Over this period, the study shows that despite the element of high progressivity, the shares of devolution of the two most income-poor states of the country, Bihar and Uttar Pradesh, have declined to 10.06 per cent and 17.93 per cent from 11.03 per cent and 19.26 per cent respectively.
“The share of Odisha also declined from 5.16 per cent to 4.53 per cent during this period. The decline of tax devolution to these states happened despite a shift by the 15th Finance Commission in the use of the 2011 Census population instead of the 1971 Census population. The decline in share of most states mentioned here has been a secular decline,” the study notes.
Amongst the major states, an increase in the share of tax devolution over this period was observed in Chhattisgarh, Haryana, Madhya Pradesh, Maharashtra, Punjab, Rajasthan, and West Bengal.
On the other hand, the decline in Kerala, Karnataka, and Tamil Nadu’s shares was the sharp increase in per-capita income ranking of these states in the last two decades, which is evident from the comparable Gross State Domestic Product (GSDP) data provided by successive Finance Commissions
“It’s not just the southern states like Tamil Nadu and Karnataka that have seen a secular decline in devolution share but also the northern states like Bihar and UP relative to their population. Hence, it is not North vs South but also North and South,” said Pinkai Chakraborty, Vice Chairperson, Institute of Development Studies and author of the study at a talk organised by Centre for Social and Economic Progress (CSEP) on Friday.

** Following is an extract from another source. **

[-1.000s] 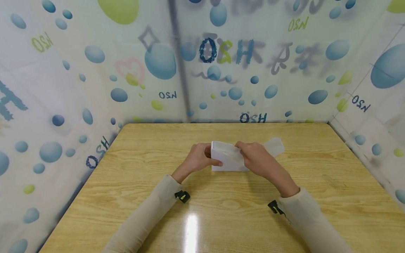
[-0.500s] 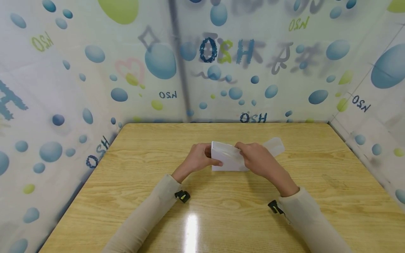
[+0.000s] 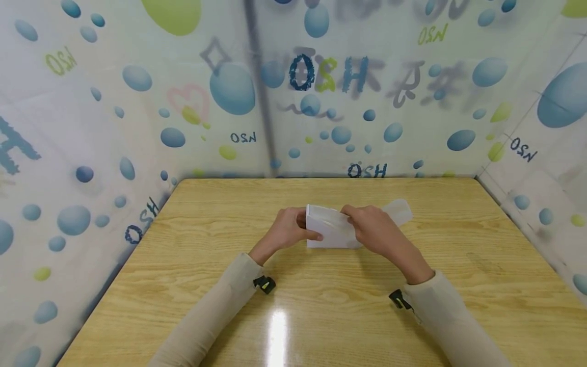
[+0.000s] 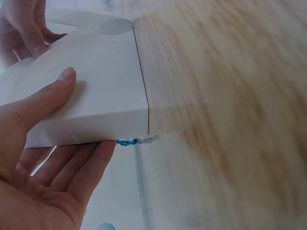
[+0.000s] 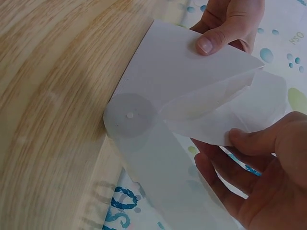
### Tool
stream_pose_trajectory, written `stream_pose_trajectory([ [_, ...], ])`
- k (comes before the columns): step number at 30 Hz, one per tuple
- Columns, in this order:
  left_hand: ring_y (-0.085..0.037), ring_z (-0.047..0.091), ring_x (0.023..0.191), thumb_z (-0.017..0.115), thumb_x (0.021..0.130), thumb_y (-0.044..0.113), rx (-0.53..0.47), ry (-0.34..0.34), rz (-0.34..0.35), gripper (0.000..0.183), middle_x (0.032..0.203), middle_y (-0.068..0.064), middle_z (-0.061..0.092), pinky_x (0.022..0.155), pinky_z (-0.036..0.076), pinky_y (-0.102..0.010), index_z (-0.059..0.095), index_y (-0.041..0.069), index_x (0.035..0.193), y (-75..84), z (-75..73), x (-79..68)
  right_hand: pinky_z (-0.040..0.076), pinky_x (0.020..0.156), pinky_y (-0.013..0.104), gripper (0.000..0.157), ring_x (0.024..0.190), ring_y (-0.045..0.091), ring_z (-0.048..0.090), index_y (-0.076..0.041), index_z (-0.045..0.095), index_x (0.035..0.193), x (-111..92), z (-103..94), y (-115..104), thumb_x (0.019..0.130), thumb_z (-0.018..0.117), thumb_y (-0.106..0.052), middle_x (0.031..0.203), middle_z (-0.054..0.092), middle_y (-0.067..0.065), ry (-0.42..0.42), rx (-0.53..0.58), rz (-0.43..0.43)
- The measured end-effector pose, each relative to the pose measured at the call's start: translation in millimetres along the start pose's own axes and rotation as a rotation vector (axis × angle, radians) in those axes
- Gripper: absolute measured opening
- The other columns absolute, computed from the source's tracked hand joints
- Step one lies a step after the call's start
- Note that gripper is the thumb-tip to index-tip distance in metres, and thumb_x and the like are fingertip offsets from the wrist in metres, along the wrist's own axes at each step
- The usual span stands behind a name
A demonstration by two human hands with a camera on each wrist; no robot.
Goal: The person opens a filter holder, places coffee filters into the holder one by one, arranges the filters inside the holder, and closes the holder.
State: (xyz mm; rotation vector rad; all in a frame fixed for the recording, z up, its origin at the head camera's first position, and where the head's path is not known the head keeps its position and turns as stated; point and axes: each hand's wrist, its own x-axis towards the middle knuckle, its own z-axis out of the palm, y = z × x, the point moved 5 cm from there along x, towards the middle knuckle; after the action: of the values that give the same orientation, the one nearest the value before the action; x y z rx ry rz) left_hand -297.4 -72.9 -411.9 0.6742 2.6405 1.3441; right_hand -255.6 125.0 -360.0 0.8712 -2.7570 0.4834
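Note:
A flat white case (image 3: 332,234) stands on its narrow edge at the tabletop. My left hand (image 3: 289,229) grips its left end, thumb on the near face and fingers behind. From a round pivot at the case's lower corner, a translucent swing-out cover (image 5: 177,177) sticks out, its rounded tip showing beyond my right hand in the head view. My right hand (image 5: 268,163) pinches a thin, pale translucent sheet (image 5: 256,103) between thumb and fingers at the case's open upper edge. That sheet bulges away from the case and leaves a narrow gap.
The wood-grain table (image 3: 220,214) spreads around both hands, with a bright light reflection near the front. Patterned curtain walls (image 3: 394,102) with blue and green drops stand behind the table and at both sides. A dark clip (image 3: 264,284) hangs at each sleeve cuff.

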Motion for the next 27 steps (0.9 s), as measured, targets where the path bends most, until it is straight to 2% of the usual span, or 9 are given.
stream_pose_trajectory([
  [10,-0.014,0.077,0.088,0.091,0.080,0.022,-0.001,-0.002,0.004,0.047,0.105,-0.005,0.080,0.075,0.062,-0.029,0.074,0.014,0.123,0.7,-0.3,0.3,0.056,0.067,0.034,0.018,0.072,0.015,0.066,-0.002,0.069,0.115,2,3.8,0,0.100,0.061,0.003,0.098,0.078,0.014,-0.034,0.036,-0.005],
  [17,-0.013,0.077,0.087,0.091,0.080,0.021,-0.002,-0.005,-0.001,0.045,0.105,-0.005,0.080,0.074,0.062,-0.029,0.074,0.014,0.121,0.9,-0.6,0.1,0.049,0.063,0.030,0.015,0.065,0.012,0.057,-0.003,0.068,0.111,3,7.2,1,0.100,0.060,0.003,0.091,0.076,0.012,-0.043,0.040,-0.020],
  [27,-0.014,0.077,0.087,0.091,0.080,0.022,0.014,-0.004,0.003,0.045,0.104,-0.005,0.080,0.074,0.061,-0.028,0.075,0.014,0.121,2.4,-0.9,-0.3,0.052,0.065,0.032,0.016,0.069,0.014,0.062,-0.003,0.068,0.113,3,11.2,2,0.099,0.062,0.003,0.095,0.077,0.012,-0.075,0.040,-0.014],
])
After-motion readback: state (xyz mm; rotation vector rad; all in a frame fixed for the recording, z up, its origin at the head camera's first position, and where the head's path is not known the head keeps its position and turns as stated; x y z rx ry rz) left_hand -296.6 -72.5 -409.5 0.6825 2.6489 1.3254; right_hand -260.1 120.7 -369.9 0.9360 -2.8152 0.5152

The study concludes that currently there is no mechanism to provide non-debt creating resources to the states for capital expenditure and the inability of the states to finance capital spending over and above the borrowing limits prescribed by the fiscal responsibility act is acting as a limiting factor for capital investment, especially for poorer states.
“A time-bound reduction in the revenue deficit can enhance capital spending at the state level, and greater flexibility to access market borrowing to states may help augment capital expenditure and growth. Since some of the high-income states also have a large deficit in their revenue account, a prudent management of their finances is critical for fiscal stability,” the study notes.